Ladenburg Thalmann Announces Intention to Delist Certain of Its Securties
Ladenburg Thalmann Financial Services Inc. (NYSE American: LTS PrA, LTSL, LTSF, LTSK, LTSH) (“Ladenburg”) today announced that it intends to delist certain of its securities and has provided the below notice to holders of its 8.00% Series A Cumulative Redeemable Preferred Stock (the “Series A Preferred Stock”) announcing a change of control upon the closing of its merger with Advisor Group. Please see below for more information.
Delisting of Certain Ladenburg Securities
Ladenburg today notified the NYSE American (“NYSE”) of its intention to voluntarily delist its 8.00% Series A Cumulative Redeemable Preferred Stock, Liquidation Preference $25.00 per share, (the “Series A Preferred Stock”), its 6.50% Senior Notes due 2027 (the “6.50% 2027 Notes”), its 7.00% Senior Notes due 2028 (the “7.00% 2028 Notes”), its 7.25% Senior Notes due 2028 (the “7.25% 2028 Notes”), and its 7.75% Senior Notes due 2029 (the “7.75% Senior Notes” and, together with the 6.50% 2027 Notes, the 7.00% 2028 Notes and the 7.25% 2028 Notes, the “Notes”) from the NYSE, as well as its intention to deregister the Notes and the Series A Preferred Stock from registration with the Securities and Exchange Commission (“SEC”) following the consummation of Ladenburg’s previously acquisition by Advisor Group Holdings, Inc. (“Advisor Group”). We have not arranged to list or register either the Series A Preferred Stock or the Notes on another national securities exchange or for the quotation of such securities in any other medium. While Advisor Group and Ladenburg intend to cooperate with broker-dealers to facilitate over-the-counter trading of the Notes and the Series A Preferred Stock (with respect to the Series A Preferred Stock, to the extent that shares of Series A Preferred Stock are not fully converted or redeemed in connection with the Ladenburg Merger and remain outstanding), there is no assurance that such a market will develop.

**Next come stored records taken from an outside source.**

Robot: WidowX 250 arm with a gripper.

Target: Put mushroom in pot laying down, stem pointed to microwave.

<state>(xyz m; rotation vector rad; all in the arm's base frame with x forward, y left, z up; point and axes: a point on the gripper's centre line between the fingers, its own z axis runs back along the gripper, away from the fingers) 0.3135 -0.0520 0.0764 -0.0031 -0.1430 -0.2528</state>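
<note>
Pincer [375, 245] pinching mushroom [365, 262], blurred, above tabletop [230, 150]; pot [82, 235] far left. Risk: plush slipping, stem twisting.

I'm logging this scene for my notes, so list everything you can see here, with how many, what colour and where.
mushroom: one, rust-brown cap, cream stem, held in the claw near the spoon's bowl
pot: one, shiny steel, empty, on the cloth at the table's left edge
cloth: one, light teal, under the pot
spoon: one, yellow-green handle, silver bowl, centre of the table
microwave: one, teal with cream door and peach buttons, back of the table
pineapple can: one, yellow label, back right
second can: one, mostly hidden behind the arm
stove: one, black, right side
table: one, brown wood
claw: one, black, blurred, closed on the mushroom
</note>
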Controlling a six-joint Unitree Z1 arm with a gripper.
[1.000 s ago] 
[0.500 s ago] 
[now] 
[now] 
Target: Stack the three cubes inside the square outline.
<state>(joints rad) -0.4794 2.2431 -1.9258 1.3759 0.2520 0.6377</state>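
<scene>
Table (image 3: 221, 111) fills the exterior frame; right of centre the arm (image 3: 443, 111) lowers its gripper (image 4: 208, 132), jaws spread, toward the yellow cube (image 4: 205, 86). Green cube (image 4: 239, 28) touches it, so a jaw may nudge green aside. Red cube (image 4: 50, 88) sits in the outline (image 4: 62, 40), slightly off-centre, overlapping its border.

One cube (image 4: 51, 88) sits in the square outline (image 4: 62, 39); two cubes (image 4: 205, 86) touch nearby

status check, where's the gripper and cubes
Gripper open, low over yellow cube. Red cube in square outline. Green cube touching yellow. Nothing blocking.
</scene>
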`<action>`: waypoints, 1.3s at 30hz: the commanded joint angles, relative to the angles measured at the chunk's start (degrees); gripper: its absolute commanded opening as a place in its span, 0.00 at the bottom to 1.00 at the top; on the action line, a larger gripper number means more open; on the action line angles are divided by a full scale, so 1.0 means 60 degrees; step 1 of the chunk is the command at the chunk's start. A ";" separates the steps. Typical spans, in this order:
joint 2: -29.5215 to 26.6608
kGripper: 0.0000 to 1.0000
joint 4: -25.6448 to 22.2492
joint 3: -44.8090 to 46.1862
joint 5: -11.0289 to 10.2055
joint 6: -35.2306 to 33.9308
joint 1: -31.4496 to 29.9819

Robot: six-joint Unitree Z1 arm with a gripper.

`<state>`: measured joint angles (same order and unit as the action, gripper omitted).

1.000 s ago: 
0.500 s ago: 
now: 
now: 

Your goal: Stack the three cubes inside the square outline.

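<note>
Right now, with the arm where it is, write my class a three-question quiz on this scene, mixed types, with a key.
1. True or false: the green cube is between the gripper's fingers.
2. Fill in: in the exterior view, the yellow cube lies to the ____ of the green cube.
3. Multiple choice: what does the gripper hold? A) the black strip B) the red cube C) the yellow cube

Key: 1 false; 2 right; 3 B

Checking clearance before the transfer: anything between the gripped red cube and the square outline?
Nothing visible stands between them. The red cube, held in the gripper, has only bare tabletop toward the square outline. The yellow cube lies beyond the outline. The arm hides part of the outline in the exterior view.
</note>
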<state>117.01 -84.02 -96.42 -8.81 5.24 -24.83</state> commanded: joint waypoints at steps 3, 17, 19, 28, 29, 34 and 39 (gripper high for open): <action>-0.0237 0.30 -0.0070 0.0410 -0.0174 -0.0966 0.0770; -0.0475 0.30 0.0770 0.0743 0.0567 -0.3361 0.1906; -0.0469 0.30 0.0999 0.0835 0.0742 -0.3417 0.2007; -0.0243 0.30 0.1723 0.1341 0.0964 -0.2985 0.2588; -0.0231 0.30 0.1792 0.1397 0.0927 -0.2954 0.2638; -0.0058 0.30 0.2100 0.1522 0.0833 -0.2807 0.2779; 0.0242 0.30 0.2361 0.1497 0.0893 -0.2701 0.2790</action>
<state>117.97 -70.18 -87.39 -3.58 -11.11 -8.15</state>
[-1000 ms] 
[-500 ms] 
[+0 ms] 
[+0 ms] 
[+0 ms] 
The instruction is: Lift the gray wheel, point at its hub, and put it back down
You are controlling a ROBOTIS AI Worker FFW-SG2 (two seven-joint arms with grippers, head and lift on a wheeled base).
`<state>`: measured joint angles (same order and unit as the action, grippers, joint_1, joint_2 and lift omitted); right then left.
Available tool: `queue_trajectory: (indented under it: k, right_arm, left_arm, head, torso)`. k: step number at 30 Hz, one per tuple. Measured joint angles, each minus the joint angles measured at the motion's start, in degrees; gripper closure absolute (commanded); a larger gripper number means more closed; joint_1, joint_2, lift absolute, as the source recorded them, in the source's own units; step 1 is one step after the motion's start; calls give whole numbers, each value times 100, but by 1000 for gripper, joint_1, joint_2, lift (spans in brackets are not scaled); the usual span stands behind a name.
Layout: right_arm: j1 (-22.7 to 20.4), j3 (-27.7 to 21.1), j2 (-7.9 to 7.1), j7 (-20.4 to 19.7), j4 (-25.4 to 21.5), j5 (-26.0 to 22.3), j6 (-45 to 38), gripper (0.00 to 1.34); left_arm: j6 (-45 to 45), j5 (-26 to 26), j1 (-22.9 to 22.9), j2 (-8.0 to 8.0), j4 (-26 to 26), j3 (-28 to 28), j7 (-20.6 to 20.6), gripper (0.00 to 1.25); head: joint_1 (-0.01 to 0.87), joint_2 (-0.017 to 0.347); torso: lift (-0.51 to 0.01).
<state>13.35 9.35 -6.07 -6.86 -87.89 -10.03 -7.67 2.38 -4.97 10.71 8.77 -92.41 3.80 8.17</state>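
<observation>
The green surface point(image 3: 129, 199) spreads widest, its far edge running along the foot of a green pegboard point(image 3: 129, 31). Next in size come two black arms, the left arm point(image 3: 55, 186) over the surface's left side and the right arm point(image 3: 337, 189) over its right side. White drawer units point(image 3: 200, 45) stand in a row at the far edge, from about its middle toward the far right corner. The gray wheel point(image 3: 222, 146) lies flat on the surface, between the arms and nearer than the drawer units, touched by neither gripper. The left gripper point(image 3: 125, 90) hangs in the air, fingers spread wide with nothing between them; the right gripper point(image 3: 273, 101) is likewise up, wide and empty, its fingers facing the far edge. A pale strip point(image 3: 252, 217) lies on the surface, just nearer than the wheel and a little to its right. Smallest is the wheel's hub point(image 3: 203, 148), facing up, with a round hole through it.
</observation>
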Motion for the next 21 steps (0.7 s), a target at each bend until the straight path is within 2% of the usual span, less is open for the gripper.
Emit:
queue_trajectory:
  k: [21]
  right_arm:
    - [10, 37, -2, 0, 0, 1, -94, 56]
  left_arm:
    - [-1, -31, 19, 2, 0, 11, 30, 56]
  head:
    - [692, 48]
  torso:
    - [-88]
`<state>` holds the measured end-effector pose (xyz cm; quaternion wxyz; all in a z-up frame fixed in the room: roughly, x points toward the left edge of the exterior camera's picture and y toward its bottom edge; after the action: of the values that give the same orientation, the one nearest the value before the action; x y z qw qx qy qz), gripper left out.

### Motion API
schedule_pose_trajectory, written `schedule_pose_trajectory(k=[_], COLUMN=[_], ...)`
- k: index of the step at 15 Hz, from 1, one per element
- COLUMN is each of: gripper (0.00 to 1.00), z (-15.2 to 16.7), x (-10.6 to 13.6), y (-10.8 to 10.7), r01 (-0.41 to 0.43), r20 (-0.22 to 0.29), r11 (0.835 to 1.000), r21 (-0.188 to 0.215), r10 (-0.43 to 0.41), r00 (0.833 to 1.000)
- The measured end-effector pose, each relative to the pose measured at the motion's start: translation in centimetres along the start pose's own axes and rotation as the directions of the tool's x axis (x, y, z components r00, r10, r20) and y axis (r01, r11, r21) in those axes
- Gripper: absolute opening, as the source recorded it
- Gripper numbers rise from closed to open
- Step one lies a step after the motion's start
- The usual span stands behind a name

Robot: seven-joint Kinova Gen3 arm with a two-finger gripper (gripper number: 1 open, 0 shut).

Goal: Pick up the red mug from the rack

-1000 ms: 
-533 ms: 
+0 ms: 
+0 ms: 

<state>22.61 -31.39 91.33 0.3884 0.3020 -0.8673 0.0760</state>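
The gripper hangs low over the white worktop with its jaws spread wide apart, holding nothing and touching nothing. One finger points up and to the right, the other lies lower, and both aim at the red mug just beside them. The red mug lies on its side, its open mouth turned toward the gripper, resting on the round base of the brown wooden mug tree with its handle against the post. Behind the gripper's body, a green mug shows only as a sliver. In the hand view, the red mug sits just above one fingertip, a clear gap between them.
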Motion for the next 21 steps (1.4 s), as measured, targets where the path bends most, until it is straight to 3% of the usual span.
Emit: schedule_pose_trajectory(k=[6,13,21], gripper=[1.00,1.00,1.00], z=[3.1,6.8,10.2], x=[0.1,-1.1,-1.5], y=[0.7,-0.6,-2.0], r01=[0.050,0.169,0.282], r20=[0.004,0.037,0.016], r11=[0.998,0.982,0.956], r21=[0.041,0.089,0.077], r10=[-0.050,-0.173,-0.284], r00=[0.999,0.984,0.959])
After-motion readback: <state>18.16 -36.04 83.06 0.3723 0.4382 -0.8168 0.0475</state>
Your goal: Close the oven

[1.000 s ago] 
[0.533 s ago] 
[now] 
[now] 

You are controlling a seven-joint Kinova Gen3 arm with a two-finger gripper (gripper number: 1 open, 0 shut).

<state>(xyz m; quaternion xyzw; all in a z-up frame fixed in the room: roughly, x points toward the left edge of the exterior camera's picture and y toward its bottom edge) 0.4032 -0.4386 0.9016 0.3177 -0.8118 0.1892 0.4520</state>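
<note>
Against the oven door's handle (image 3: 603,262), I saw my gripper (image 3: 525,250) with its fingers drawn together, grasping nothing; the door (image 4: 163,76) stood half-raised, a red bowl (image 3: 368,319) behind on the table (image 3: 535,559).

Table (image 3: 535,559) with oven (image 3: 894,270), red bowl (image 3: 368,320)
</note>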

As previously announced, on November 11, 2019, Ladenburg entered into an Agreement and Plan of Merger (the “Merger Agreement”) by and among Ladenburg, Advisor Group and Harvest Merger Sub, Inc., a Florida corporation and a wholly owned subsidiary of Advisor Group, pursuant to which Ladenburg agreed to be acquired by Advisor Group through a cash merger, in which each outstanding share of Ladenburg’s common stock will be converted into cash payments of $3.50 per share (the “Transaction”). With its acquisition by Advisor Group, Ladenburg is proceeding to delist the Notes and the Series A Preferred Stock in connection with the closing of the transactions contemplated by the Merger Agreement.